(Task goal)
Begin at the top of the listing below. Write each line out exactly, ending with the line that holds "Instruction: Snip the".

-------- Records --------

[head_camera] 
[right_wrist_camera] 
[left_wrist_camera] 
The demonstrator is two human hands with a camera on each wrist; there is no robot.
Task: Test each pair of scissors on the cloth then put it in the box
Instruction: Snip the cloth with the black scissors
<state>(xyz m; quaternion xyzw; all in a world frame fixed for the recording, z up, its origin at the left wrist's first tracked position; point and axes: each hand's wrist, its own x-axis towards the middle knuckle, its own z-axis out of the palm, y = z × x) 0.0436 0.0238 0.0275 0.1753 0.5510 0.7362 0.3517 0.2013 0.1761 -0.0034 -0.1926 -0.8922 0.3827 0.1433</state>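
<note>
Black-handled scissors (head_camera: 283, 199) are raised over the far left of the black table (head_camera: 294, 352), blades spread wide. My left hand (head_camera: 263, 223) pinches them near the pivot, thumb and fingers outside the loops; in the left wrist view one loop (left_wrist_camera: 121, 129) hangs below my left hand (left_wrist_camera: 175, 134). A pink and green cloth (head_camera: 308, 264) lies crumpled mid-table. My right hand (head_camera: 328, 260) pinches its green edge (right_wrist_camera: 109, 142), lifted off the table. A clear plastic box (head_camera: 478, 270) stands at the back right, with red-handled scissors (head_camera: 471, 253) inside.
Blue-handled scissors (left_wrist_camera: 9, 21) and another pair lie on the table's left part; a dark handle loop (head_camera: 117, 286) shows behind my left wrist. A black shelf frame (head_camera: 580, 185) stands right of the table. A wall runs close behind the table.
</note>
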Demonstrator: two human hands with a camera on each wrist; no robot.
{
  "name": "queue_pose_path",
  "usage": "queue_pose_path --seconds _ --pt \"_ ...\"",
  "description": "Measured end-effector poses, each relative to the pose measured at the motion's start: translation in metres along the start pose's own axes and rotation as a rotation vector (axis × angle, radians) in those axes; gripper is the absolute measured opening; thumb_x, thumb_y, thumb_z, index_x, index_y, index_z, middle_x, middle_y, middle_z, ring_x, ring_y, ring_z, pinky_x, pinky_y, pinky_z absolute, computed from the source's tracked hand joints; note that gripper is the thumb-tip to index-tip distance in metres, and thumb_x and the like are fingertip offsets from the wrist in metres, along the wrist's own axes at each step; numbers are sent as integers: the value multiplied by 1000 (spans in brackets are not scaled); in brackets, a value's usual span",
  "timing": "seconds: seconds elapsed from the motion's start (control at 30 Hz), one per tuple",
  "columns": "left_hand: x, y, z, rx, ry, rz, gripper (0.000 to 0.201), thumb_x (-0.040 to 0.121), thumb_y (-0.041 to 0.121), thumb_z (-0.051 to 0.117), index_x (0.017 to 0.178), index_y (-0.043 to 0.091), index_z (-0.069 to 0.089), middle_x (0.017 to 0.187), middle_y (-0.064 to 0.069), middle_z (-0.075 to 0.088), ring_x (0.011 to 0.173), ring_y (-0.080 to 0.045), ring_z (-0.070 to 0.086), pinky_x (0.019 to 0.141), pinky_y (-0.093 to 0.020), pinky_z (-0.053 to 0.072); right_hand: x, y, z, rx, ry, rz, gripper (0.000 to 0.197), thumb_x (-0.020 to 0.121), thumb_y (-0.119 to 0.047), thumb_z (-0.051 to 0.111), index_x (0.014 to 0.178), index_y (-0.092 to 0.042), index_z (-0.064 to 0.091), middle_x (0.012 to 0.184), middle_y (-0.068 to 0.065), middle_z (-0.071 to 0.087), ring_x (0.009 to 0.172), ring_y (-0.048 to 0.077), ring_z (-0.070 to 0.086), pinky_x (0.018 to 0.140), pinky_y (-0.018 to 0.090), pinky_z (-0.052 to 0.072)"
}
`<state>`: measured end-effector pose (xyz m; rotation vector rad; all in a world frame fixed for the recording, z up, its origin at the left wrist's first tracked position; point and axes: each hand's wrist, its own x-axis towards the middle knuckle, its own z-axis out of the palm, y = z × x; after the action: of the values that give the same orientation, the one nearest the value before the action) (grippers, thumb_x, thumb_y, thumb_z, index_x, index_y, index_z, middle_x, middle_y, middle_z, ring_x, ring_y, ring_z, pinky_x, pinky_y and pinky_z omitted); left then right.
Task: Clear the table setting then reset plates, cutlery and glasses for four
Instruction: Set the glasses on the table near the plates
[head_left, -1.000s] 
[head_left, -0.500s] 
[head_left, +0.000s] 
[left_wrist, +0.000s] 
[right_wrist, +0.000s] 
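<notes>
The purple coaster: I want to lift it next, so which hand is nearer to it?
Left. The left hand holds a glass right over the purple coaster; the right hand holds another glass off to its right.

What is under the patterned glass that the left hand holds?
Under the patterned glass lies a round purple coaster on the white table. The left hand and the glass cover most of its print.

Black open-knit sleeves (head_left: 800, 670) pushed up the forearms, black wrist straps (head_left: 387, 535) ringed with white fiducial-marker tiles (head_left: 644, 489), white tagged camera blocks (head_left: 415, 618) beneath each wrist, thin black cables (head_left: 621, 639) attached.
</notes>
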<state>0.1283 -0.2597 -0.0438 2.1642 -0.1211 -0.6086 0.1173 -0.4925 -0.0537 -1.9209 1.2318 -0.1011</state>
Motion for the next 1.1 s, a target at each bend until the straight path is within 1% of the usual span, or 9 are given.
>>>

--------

(Response)
[head_camera] 
[right_wrist_camera] 
[left_wrist_camera] 
The demonstrator is two human hands with a camera on each wrist; there is no robot.
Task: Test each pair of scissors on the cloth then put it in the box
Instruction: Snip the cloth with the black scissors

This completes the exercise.